APOGEE and Gaia data have revealed that the Milky Way's structure appears to have evolved through three distinct kinematic phases.
Key points
- Focus: APOGEE and Gaia data have revealed that the Milky Way's structure appears to have evolved through three distinct kinematic phases
- Editorial reading: provisional result, not yet formally peer reviewed.
APOGEE and Gaia data have revealed that the Milky Way's structure appears to have evolved through three distinct kinematic phases. The new analysis still awaits peer review, but it already lays out the central claim clearly.
It is relevant because cosmology operates at the edge of what current instruments can measure, where systematic errors and model assumptions are never trivial. Small discrepancies between independent measurements have historically pointed toward missing physics rather than simple calibration errors, and the ongoing tension in the Hubble constant is a live example of how a persistent disagreement between methods can reshape the theoretical landscape. Each new dataset that approaches this territory with independent systematics adds real information to a problem that has resisted easy resolution for more than a decade. The thick disk phase later transitioned to a third (and final) phase with star formation occurring in a cold, thin stellar disk. In this paper, we use a suite of FIRE-2 simulations of Milky Way-mass galaxies to demonstrate that the same three phases arise in our cosmological zoom-in simulations, and study.
In all of our galaxies, the early disordered phase occurs when the rate of cool gas ($T \leq 10^4$ K) converting into stars is low, the star formation rate is bursty, and the. The gas in the galaxy begins to spin coherently after the sloshing phase ends, followed by the spin-up of young stars.
This second, thick disk phase coincides with a period when the rate of cool gas converting into stars is highest, even though the star formation rate remains bursty in this phase. The final transition to the thin disk phase occurs when the inner circumgalactic medium virializes.
The thin disk phase is associated with a time of steady star formation and intermediate rates of cool gas converting into stars. The condition for the formation of a thick disk appears to be fairly minimal: a stable center of mass motion.
The relevance goes beyond one dataset because even small shifts in measured parameters can matter when the field is testing the limits of the standard cosmological model. The Lambda-CDM framework describes the observable universe with remarkable economy, but its success rests on two components, dark matter and dark energy, whose physical nature remains entirely unknown. Any credible measurement that tightens or loosens the constraints on those components moves the entire theoretical enterprise forward, regardless of whether the immediate result looks dramatic on its own terms.

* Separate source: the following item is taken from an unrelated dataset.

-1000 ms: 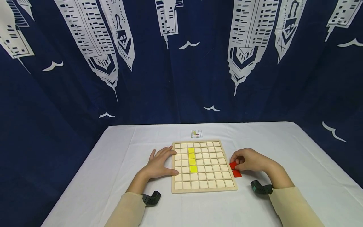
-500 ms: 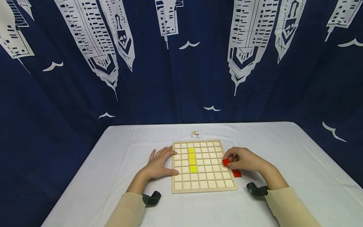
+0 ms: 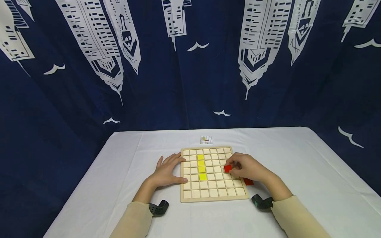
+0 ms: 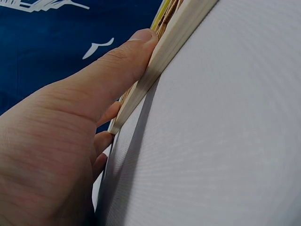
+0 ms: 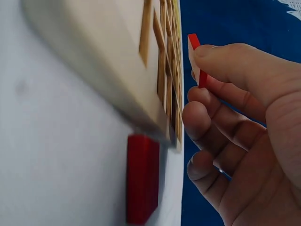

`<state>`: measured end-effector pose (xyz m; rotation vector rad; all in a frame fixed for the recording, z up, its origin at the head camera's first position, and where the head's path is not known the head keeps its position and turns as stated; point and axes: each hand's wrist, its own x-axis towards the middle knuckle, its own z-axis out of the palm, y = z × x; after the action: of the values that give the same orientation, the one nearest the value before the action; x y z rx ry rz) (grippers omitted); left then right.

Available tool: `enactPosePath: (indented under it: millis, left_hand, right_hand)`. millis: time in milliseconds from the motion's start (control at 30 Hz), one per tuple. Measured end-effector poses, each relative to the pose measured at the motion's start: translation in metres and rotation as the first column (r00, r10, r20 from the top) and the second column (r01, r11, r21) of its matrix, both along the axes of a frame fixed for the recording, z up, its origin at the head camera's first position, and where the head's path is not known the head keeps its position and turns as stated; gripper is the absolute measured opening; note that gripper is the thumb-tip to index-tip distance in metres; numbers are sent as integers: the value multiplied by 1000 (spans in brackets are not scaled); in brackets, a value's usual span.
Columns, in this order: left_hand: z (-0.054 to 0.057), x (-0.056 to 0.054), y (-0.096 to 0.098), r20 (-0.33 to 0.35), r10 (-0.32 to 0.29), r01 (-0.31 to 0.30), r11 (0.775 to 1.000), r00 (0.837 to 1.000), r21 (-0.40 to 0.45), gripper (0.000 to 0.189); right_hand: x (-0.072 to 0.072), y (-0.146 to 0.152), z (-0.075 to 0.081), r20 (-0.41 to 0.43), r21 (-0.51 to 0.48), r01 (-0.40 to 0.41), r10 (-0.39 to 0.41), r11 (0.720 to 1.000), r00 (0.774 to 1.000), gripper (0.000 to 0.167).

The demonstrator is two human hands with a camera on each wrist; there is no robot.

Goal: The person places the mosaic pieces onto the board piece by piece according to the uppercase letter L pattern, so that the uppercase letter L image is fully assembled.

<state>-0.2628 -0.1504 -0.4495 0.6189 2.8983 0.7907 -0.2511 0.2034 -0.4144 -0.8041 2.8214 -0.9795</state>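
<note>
A wooden grid board [image 3: 214, 199] lies on the white table, with a column of yellow square tiles [image 3: 201, 163] set in its cells. My left hand [image 3: 166, 172] rests at the board's left edge, fingers spread and straight, thumb [image 4: 134, 47] on the rim. Over the right part of the board, my right hand [image 3: 248, 168] pinches a red square tile [image 3: 227, 169] between thumb and fingers. In the right wrist view this red tile [image 5: 196, 61] is raised above the board's surface. A second red tile [image 3: 248, 181] lies on the cloth by the right edge, partly hidden by the right hand.
Beyond the board's far edge lies a small card [image 3: 206, 139] printed with a coloured grid. A white cloth [image 3: 143, 145] covers the table. Behind it hangs a dark blue curtain [image 3: 178, 92] with white building and bird prints.
My right hand has picked up one red tile from beside the board and carried it left over the board. The left hand has stayed in place.
</note>
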Motion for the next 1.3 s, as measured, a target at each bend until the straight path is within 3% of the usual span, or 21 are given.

The formation of a thin disk requires more: gas must accrete slowly enough for its angular momentum to mix and become coherent prior to joining the galaxy. Both individuals and organizations that work with arXivLabs have embraced and accepted our values of openness, community, excellence, and user data privacy.
Because this is still a preprint, the result should be read with genuine interest and proportionate caution. Peer review is not a guarantee of correctness, but it is a process that forces authors to respond to technical criticism from specialists who have no stake in a particular outcome. Preprints that survive that process, often with substantive revisions, emerge with a stronger evidential base than the version that first appeared. Until that stage is complete, the responsible reading keeps uncertainty explicitly visible rather than treating the claims as established findings.
The next step is to see whether the effect survives when independent surveys, different calibration strategies and tighter control of systematic uncertainties enter the picture. Programmes such as Euclid, DESI and the Rubin Observatory will deliver datasets over the next several years that cover the same parameter space with largely independent methods. If the current signal persists through those tests, its theoretical implications will become impossible to set aside. Until peer review and independent follow-up address those open questions, skepticism is not a failure of appreciation for the work; it is part of how science decides what to keep.